Flint had some excellent restaurants in the 1950s, especially around N Saginaw above the Durant Hotel. Cromer’s was the best that I remember, and only for very special occasions. The Purple Cow, in the hotel, was the place to go for breakfast and lunch.  The Turkish Village, and a prime rib buffet.  Every restaurant seemed to be focused on one particular group or class, with one great exception. Uncle Bob’s Diner, on Harrison St, was a welcoming magnet for all people at all times. The original portion, with a counter and booths, built in the 1940s, may have been a converted railway dining car, or perhaps was designed to look like one. A large dining room with table service was added later. I was there as a child with my parents for special dinners out, and in later years and late into the night with dates, or with my misfit friends from high school and junior college. The food was varied, with the only kosher-style dishes in town alongside standard American comfort foods. My Flint friends still mourn its closing as the defining moment in the death of downtown. 

Years after closing, the original diner portion of Uncle Bob’s was purchased by a dreamer with a vision of a diner-nostalgia theme park, “Dinerland”, along with a miniature golf course. He acquired a total of three defunct diners from around the country and relocated them to a large open field near Rockford, a sparsely populated rural area north of Grand Rapids. One was to be a classic diner, another a Sports Bar. As the ultimate indignity, Uncle Bob’s, once the soul of Flint and proud purveyor of spectacular corned beef and rare roast beef on kaiser rolls, matzoh ball soup and cheesecake, was relegated to serve as the ice cream parlor, with that designation smeared on the windows with a thick paint brush. 

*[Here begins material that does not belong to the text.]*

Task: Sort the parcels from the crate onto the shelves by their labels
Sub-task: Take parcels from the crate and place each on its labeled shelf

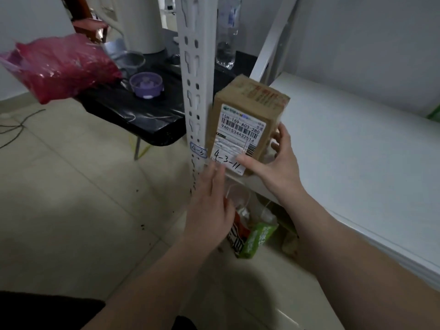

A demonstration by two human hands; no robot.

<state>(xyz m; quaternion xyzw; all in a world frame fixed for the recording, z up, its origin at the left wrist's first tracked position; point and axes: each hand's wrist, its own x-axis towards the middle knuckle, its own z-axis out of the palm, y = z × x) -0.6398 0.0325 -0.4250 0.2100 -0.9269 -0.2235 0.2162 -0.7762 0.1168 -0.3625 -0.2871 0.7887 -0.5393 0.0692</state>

Dinerland has gone through a few owners, but seems to have never been able to live much longer than the initial investment of each successive operator. My wife’s nephew lives near Rockford, and drove me there during our 2014 visit. Uncle Bob’s, with its unmistakeable art deco exterior of maroon stripes over ecru walls, rusts into the ground as the field grows back into meadow around it, like a small adjunct of any number of Flint factories before they were finally scraped away.